Introduction
Mrs. Harriet Beecher Stowe was the daughter of a famous American divine, Dr. Lyman Beecher, and born of good New England stock, at Litchfield, Conn., on June 14, 1812.
James Russell Lowell, speaking of another of her stories, The Minister's Wooing, said that no writer of her time had "by birth, breeding, and natural capacity," the opportunity to know New England so well as she did. This is important, because it was distinctly the moral impulse generated in New England that set going the slave's liberation movement, of which the most powerful tract was a novel, and that novel Uncle Tom's Cabin.

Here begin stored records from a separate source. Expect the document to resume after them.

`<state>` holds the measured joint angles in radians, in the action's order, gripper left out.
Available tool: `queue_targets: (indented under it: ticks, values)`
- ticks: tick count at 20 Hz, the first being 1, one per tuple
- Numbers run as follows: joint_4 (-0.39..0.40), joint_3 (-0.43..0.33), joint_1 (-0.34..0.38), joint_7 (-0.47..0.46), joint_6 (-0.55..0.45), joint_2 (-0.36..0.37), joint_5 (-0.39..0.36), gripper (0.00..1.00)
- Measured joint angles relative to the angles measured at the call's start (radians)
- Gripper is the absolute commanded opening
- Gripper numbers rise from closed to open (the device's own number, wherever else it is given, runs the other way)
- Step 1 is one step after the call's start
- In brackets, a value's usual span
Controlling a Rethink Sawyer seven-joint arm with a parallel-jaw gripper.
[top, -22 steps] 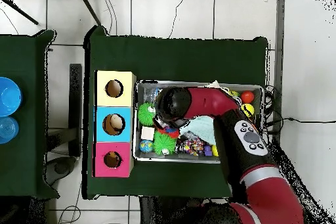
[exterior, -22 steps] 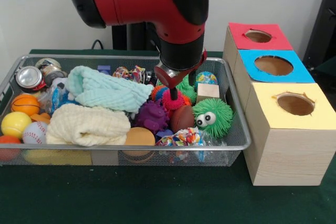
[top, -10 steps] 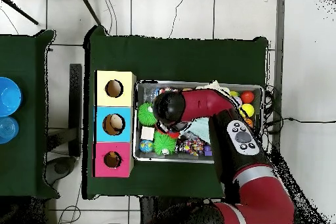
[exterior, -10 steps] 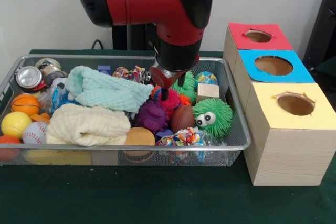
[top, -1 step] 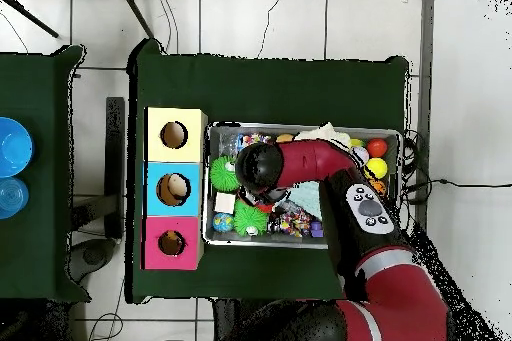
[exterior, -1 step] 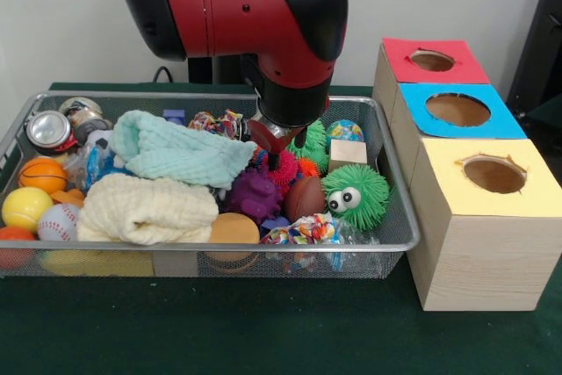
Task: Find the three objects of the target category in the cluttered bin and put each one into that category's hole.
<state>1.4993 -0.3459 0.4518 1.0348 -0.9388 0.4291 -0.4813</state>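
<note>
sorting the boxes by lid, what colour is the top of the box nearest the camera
Yellow: the nearest box's top shows best in the front view.

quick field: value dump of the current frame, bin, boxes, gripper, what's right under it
bin: wire mesh basket, crammed with toys, balls, cloths and cans
boxes: yellow box, blue box, red box, one hole in each top
gripper: gripper down among the toys, fingers hidden
under gripper: pink spiky ball, beside purple spiky ball
nearby: green googly-eyed ball
</note>
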Motion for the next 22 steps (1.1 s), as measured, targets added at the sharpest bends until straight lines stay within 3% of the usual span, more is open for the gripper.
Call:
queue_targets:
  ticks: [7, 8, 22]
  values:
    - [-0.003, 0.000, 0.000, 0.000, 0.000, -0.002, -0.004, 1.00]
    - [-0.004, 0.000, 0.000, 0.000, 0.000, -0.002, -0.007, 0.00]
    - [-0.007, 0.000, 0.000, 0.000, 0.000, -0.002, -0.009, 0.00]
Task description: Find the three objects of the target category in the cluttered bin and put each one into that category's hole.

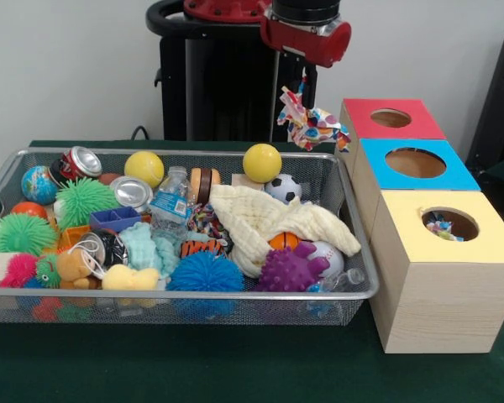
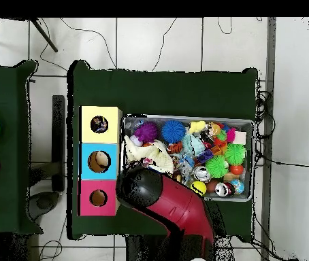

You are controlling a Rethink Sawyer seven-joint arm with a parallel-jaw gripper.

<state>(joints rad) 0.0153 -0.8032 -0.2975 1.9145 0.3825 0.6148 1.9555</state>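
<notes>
Front view
Cloth: a patterned cloth scrap (image 1: pixel 309 124) dangles under the gripper (image 1: pixel 292 94), above the far right corner of the wire bin (image 1: pixel 357 252) and just short of the red box.
Grip: pinched shut on the scrap, which hangs limp from its top edge.
Long axis: roughly vertical at the pinch, with the loose end flaring toward the boxes.
Boxes: red box (image 1: pixel 392 119) farthest back, blue box (image 1: pixel 416 164) in the middle, yellow box (image 1: pixel 449 225) nearest the camera.
Clue: the yellow hole (image 1: pixel 449 223) already shows something of a similar pattern inside, so I judge that one to be the goal.
Direction: from the scrap, the yellow hole lies toward the camera and off to the picture's right, past the red and blue boxes.

Overhead view
Arm: the black wrist of the arm (image 2: pixel 141 188) covers the gripper and the scrap, beside the seam between the blue box and the red box.
Direction: the yellow hole (image 2: pixel 99 124) lies up the picture and slightly left of the wrist.
Bin: well filled, to the wrist's upper right.
</notes>
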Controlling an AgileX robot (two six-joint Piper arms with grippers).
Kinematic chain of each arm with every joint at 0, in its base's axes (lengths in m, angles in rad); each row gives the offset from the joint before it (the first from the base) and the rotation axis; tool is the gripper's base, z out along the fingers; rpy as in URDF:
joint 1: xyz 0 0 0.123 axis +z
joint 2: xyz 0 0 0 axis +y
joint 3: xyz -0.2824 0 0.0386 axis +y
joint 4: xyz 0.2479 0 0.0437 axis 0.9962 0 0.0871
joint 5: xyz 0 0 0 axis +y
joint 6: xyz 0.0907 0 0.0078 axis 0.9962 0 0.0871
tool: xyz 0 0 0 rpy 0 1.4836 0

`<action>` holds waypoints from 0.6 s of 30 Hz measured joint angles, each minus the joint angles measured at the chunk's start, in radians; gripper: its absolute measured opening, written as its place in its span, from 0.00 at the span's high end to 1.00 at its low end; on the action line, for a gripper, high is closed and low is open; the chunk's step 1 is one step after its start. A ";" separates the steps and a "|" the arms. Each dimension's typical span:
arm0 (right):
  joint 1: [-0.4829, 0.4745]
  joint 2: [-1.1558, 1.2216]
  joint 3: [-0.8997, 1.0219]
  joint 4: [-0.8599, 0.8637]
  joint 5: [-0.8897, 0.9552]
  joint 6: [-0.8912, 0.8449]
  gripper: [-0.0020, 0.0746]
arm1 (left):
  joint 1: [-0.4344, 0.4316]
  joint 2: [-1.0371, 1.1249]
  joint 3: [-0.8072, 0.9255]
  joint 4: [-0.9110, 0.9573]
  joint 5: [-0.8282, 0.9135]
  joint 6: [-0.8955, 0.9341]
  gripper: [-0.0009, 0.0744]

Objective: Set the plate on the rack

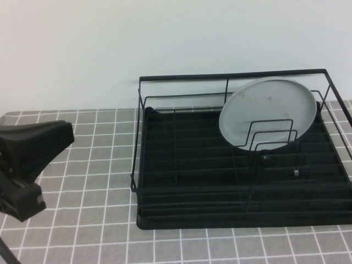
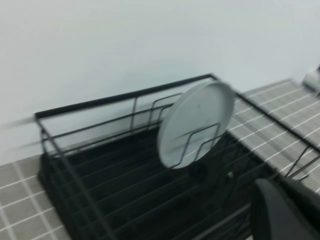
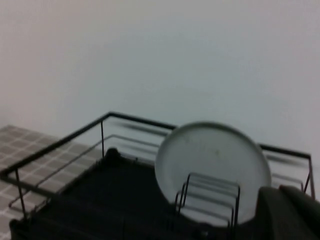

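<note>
One round pale grey-blue plate point(image 1: 268, 113) stands in the black wire rack point(image 1: 242, 181); task looks done. Left gripper point(image 1: 25, 165) sits well apart and right gripper point(image 3: 290, 215) near the rack, fingers hidden on both.

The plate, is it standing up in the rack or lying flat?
Standing on edge. The plate sits inside the rack, behind the divider loops, its face tilted back toward the rear rail. Neither hand touches it.

Staged kitchen-counter mock-up, more test bench than lived-in home. Cues: grey tile-pattern table cover point(image 1: 82, 165) with white grid lines; plain pale wall point(image 1: 110, 44) directly behind, bare; black wire dish rack point(image 1: 181, 181) to right of left gripper point(image 1: 25, 165) (only kitchenware present), grey-blue plate point(image 1: 269, 107) standing in its divider loops. Robot arm over counter.
</note>
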 joint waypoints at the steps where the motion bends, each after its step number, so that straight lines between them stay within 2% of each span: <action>1: 0.000 0.000 0.019 0.000 0.000 0.000 0.98 | 0.000 0.000 0.000 0.000 0.000 0.000 0.99; 18: 0.000 0.000 0.294 0.018 0.002 0.000 0.98 | 0.000 0.000 0.000 0.032 -0.002 0.013 0.99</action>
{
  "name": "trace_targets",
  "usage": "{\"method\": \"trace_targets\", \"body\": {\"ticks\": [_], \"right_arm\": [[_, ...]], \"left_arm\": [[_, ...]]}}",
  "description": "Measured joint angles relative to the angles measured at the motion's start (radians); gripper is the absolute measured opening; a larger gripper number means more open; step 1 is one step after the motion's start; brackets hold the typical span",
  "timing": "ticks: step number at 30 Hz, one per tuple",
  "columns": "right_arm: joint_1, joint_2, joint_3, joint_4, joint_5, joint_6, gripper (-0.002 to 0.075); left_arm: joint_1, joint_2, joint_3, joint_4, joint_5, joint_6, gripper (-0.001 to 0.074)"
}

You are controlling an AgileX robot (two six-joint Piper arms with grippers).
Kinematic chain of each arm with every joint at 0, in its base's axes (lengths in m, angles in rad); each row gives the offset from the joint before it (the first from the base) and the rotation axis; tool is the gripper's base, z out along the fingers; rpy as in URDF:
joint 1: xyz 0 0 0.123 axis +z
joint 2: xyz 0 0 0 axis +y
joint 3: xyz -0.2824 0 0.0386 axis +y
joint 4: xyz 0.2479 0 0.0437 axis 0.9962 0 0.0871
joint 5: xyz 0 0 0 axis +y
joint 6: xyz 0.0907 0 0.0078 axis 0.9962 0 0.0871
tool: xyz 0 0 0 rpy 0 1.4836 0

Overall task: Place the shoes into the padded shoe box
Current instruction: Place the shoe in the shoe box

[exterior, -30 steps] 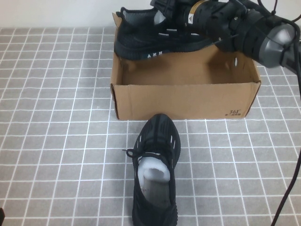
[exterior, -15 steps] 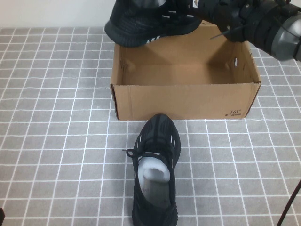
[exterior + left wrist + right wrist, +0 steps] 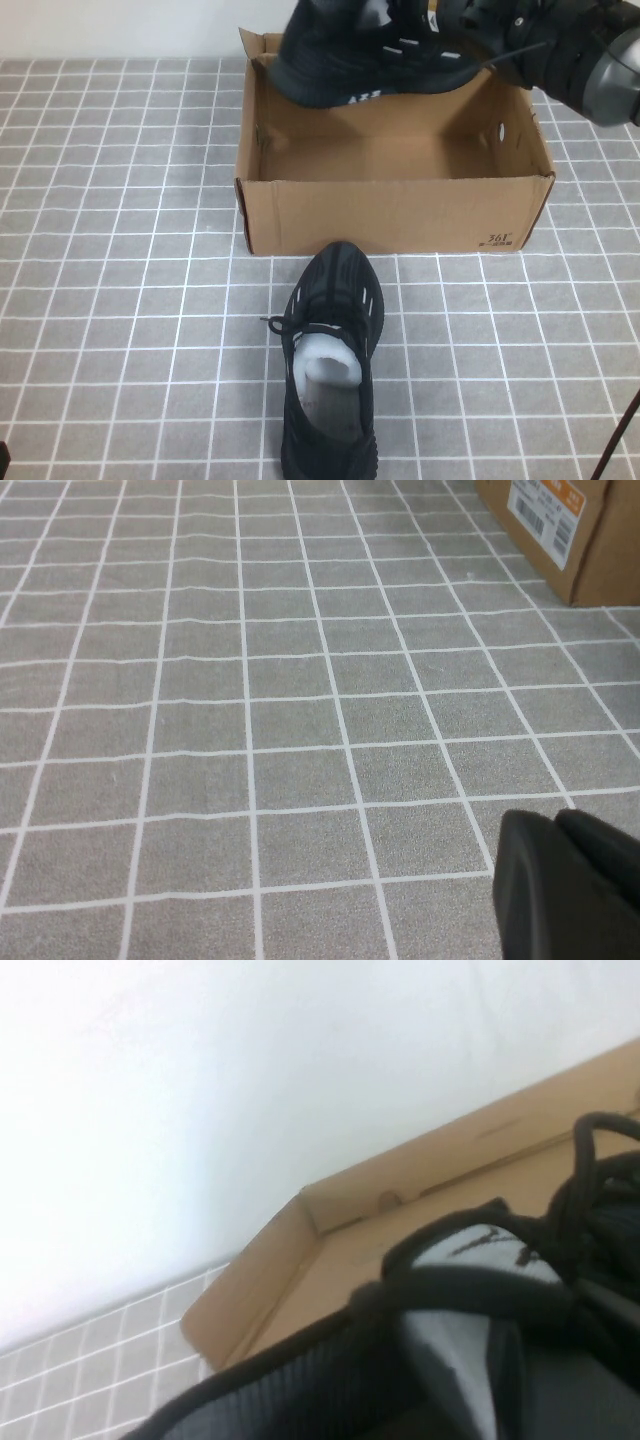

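Observation:
One black knit shoe (image 3: 345, 65) hangs tilted over the back part of the open brown padded shoe box (image 3: 390, 215), held by my right gripper (image 3: 425, 25), which is shut on its upper. In the right wrist view the shoe's black collar and pale grey lining (image 3: 470, 1300) fill the foreground, with the box's corner (image 3: 300, 1260) behind. The other shoe (image 3: 330, 370), with white paper stuffing, lies on the table in front of the box, toe toward it. My left gripper (image 3: 565, 880) is shut and empty, low over the tiled table, far from both shoes.
The table is a grey mat with a white grid (image 3: 120, 250). In the left wrist view the box's end wall with a white and orange label (image 3: 545, 510) stands at the far side. A white wall lies behind the box.
My right gripper has carried the held shoe up off the box's back left edge and then to the right, over the box's inside. The shoe on the table has not moved.

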Motion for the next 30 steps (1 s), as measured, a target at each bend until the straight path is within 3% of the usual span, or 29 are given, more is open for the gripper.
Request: {"method": "trace_targets", "body": {"ticks": [12,16,23,30], "right_arm": [[-0.002,0.060,0.000,-0.012,0.005,0.124,-0.0006],[-0.002,0.091,0.000,-0.064,0.016,0.156,-0.0006],[-0.002,0.119,0.000,-0.179,0.022,0.367,-0.0006],[0.021,0.093,0.000,-0.279,0.031,0.386,-0.0006]], "left_arm": [[0.000,0.000,0.000,0.000,0.000,0.000,-0.0004],[0.000,0.000,0.000,0.000,0.000,0.000,-0.0004],[0.000,0.000,0.000,0.000,0.000,0.000,-0.0004],[0.000,0.000,0.000,0.000,0.000,0.000,-0.0004]]}}
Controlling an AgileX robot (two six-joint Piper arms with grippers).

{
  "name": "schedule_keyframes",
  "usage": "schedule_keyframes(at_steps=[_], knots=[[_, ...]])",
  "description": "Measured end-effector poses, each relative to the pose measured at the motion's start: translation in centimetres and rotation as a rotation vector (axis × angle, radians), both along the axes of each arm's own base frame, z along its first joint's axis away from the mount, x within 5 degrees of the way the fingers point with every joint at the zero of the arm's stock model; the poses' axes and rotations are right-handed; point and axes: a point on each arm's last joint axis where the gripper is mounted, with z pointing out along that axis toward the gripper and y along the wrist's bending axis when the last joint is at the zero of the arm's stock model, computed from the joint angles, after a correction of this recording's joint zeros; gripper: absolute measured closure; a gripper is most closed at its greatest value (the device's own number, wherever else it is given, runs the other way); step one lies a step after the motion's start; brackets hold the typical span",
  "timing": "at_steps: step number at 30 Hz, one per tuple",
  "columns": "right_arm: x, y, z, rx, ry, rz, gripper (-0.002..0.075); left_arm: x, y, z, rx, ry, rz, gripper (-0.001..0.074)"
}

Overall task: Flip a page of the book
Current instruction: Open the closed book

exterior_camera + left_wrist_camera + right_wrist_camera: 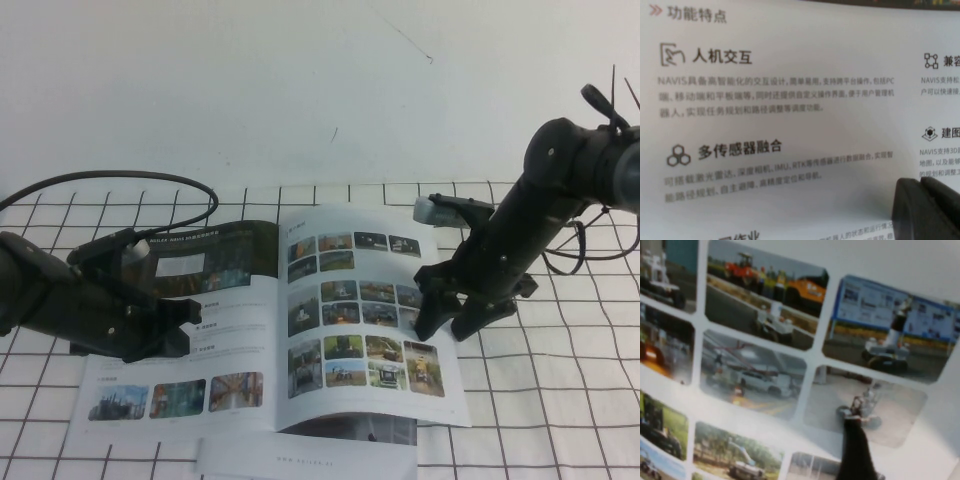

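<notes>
book (270,330) open flat, mid-table | page (365,320) on right half, not yet lifted | right gripper (455,322) jaws apart at page's right edge | left gripper (180,325) presses left half, jaw state unclear | turn still to do

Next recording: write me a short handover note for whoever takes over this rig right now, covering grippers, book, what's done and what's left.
Left gripper: resting on the left-hand page with the dark banner; whether its jaws are open is not clear.
Right gripper: jaws open, tips down at the outer edge of the page, holding nothing.
The book lies open and flat on the grid-marked table, on top of a second brochure.
Done: both arms are in position.
Left: catch the photo page's edge, lift it and turn it over to the left.
</notes>
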Motion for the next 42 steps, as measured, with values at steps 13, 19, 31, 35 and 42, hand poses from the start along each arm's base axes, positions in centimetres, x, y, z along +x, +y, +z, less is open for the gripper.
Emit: schedule_keyframes(at_steps=[13, 19, 31, 35, 42], knots=[[0.4, 2.0, 0.8, 0.255, -0.024, -0.029, 0.0279, 0.2, 0.0, 0.1, -0.006, -0.009, 0.023, 0.0738], [0.6, 2.9, 1.6, 0.386, -0.031, -0.05, 0.0279, 0.2, 0.0, 0.1, -0.004, -0.011, 0.022, 0.0738], [0.3, 3.4, 3.2, 0.49, -0.032, -0.031, 0.0281, 0.2, 0.0, 0.1, -0.004, -0.011, 0.022, 0.0738], [0.4, 3.5, 4.4, 0.503, -0.062, -0.018, 0.0282, 0.2, 0.0, 0.1, -0.004, -0.011, 0.022, 0.0738], [0.5, 3.7, 7.0, 0.542, -0.085, 0.029, 0.0283, 0.2, 0.0, 0.1, -0.004, -0.011, 0.022, 0.0738]])
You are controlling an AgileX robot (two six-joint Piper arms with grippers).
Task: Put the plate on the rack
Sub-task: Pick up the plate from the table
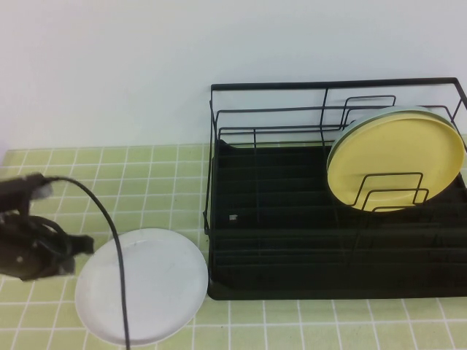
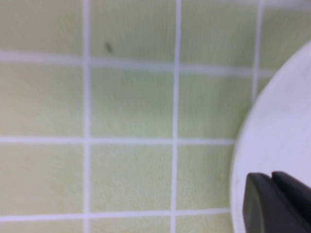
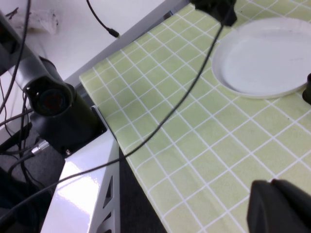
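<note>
The white plate point(image 1: 142, 284) lies flat on the green tiled table, just left of the black wire rack point(image 1: 336, 85). My left gripper point(image 1: 86, 244) is at the plate's left rim, and its fingers are shut. In the left wrist view the plate point(image 2: 282, 136) fills one side, and the left gripper point(image 2: 272, 177) has both dark fingertips pressed together over it, just inside the rim, with nothing visible between them. My right gripper point(image 3: 271, 183) is shut and empty above bare tiles, out of the high view. From there the plate point(image 3: 265, 58) lies well away.
A yellow plate point(image 1: 394, 160) stands upright in the rack's right dividers, with a pale green one point(image 1: 365, 120) behind it. A black cable point(image 1: 109, 226) from the left arm hangs across the white plate. The table's edge and an arm base point(image 3: 53, 102) show in the right wrist view.
</note>
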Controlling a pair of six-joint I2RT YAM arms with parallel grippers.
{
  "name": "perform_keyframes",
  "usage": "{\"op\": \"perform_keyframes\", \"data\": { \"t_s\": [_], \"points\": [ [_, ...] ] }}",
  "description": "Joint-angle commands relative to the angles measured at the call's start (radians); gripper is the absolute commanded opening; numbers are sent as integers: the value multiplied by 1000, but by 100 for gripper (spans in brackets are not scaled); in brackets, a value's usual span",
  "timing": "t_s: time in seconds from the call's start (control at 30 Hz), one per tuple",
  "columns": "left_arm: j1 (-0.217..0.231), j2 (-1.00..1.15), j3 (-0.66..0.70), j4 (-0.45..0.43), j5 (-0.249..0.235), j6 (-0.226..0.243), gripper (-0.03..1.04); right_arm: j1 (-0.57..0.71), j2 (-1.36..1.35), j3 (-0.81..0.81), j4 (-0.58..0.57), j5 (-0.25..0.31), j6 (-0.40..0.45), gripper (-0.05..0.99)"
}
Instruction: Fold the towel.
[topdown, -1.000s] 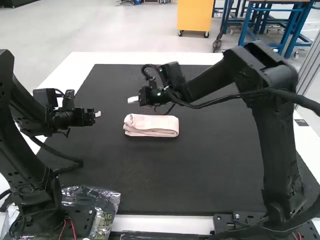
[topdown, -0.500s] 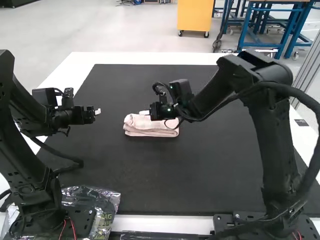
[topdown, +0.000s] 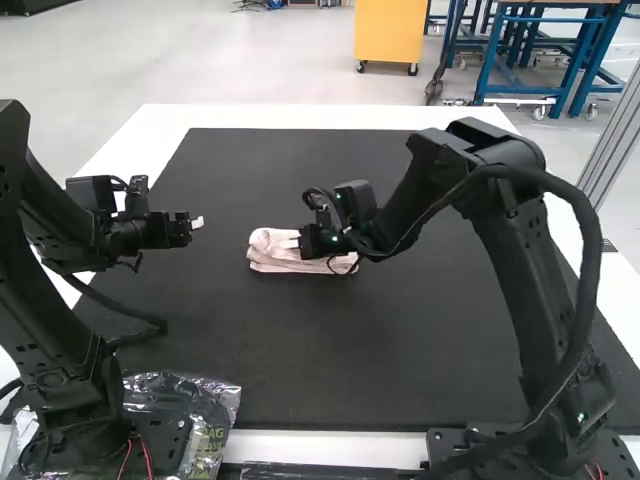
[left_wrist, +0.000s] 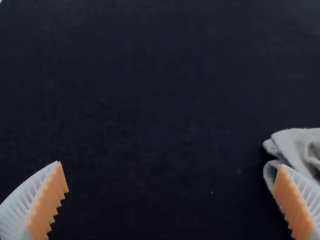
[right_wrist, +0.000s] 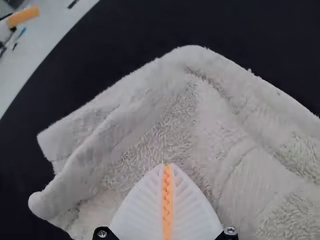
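My R gripper (right_wrist: 167, 165) is shut w/ nothing visible betw. its fingers, over the folded towel (topdown: 272, 250) on the mat (topdown: 300, 350), L gripper (left_wrist: 169, 164) wide & empty, so prob. final tidying: next, pat flat, lift w/o dragging layers.

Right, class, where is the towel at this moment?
In the high view, the folded towel lies on the dark mat, left of centre, beneath the right gripper.
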Motion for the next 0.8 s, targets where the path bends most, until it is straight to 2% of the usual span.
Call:
{"op": "perform_keyframes", "data": {
  "t_s": [0.0, 0.13, 0.3, 0.5, 0.53, 0.6, 0.67, 0.73, 0.77],
  "points": [
    [-6, -24, 4, 14, 16, -17, 97, 6, 36, 19, 6, 24, -41, -3],
    [-6, -40, 12, 41, 16, -52, 97, 6, 42, 18, 5, 24, -38, -3],
    [-14, -96, 50, 32, 14, -94, 97, -19, -88, 21, -3, 24, 19, -3],
    [-75, -201, 170, -89, 11, -127, 97, -87, -343, 47, -98, 24, 80, -2],
    [-87, -219, 192, -106, 11, -140, 97, -102, -398, 47, -110, 24, 91, 2],
    [-115, -251, 238, -147, 9, -149, 97, -134, -510, 47, -147, 27, 94, 22],
    [-141, -285, 282, -186, 6, -167, 97, -171, -625, 47, -190, 68, 91, 45],
    [-170, -320, 327, -227, 3, -173, 97, -209, -743, 45, -244, 107, 62, 79],
    [-185, -339, 346, -247, 2, -180, 97, -229, -803, 42, -274, 136, 37, 92]
  ]
}}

Her father's preaching, and his prayers for the slaves, had a determining influence over Mrs. Stowe as a girl; and then, in 1832, the family moved south to Cincinnati, Ohio, where she was within easy reach of the slave states, and gained her intimate knowledge of the life she was to describe. She married there Professor Stowe, of Lane College, in 1836—an eventful year, when his house was often in danger from its association with the "underground railway" that helped the slaves to escape north. A few years later her husband had become professor at Andover, Mass., and the slave movement had reached a further crisis, when she began the story that was to move every country in Europe and give her international and world-wide fame.The following summary by Nassau W. Senior sketches its contemporary effect:— "Uncle Tom's Cabin came out as a sort of feuilleton in the National Era, a Washington paper. The death of Uncle Tom was the first portion published, indeed the first that was written.